- Exercise goal:
Each line of the data that mentions the string "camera" needs to be identified and copied.

- Data shown:
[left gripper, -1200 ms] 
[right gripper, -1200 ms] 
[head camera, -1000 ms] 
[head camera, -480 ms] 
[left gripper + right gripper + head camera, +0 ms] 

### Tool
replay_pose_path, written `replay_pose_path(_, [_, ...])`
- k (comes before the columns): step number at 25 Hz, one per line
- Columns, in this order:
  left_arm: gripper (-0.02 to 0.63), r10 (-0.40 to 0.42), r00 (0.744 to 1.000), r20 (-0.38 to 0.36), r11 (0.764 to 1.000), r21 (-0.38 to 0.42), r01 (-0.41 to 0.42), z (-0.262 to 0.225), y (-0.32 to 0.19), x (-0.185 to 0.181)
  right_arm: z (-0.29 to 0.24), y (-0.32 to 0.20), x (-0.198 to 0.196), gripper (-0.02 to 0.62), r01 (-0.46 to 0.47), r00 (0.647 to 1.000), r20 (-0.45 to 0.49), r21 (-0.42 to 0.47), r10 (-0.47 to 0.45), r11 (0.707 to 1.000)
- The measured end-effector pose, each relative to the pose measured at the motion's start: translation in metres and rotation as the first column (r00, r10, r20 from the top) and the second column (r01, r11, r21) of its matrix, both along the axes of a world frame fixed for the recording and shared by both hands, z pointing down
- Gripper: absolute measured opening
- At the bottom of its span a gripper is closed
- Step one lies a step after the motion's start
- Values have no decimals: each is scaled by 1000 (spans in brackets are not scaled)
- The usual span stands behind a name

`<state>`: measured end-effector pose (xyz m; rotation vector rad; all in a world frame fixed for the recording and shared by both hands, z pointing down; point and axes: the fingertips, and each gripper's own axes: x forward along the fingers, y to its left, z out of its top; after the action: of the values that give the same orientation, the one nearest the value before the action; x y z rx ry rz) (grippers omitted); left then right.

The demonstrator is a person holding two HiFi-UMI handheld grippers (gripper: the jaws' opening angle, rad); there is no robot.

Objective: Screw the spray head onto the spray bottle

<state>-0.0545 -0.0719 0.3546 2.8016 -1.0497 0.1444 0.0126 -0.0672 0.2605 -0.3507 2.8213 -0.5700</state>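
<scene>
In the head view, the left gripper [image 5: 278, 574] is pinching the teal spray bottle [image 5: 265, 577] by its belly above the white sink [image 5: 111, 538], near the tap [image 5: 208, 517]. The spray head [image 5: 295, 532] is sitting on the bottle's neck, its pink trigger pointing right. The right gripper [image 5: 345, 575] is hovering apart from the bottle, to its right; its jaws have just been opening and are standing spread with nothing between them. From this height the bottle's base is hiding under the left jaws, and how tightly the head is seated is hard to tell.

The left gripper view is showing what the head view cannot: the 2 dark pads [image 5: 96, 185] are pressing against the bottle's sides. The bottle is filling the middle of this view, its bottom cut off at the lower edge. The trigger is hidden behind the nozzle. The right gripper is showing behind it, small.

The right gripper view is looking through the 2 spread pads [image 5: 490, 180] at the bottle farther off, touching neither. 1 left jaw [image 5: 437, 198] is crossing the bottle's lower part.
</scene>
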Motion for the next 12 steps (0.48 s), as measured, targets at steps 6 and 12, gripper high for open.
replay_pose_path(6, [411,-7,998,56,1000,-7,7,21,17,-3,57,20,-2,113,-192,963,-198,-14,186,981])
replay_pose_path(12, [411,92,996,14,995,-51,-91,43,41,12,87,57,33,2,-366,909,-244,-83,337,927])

- Result for this exercise:
[head camera, -1000 ms] 
[head camera, -480 ms] 
[left gripper + right gripper + head camera, +0 ms] 

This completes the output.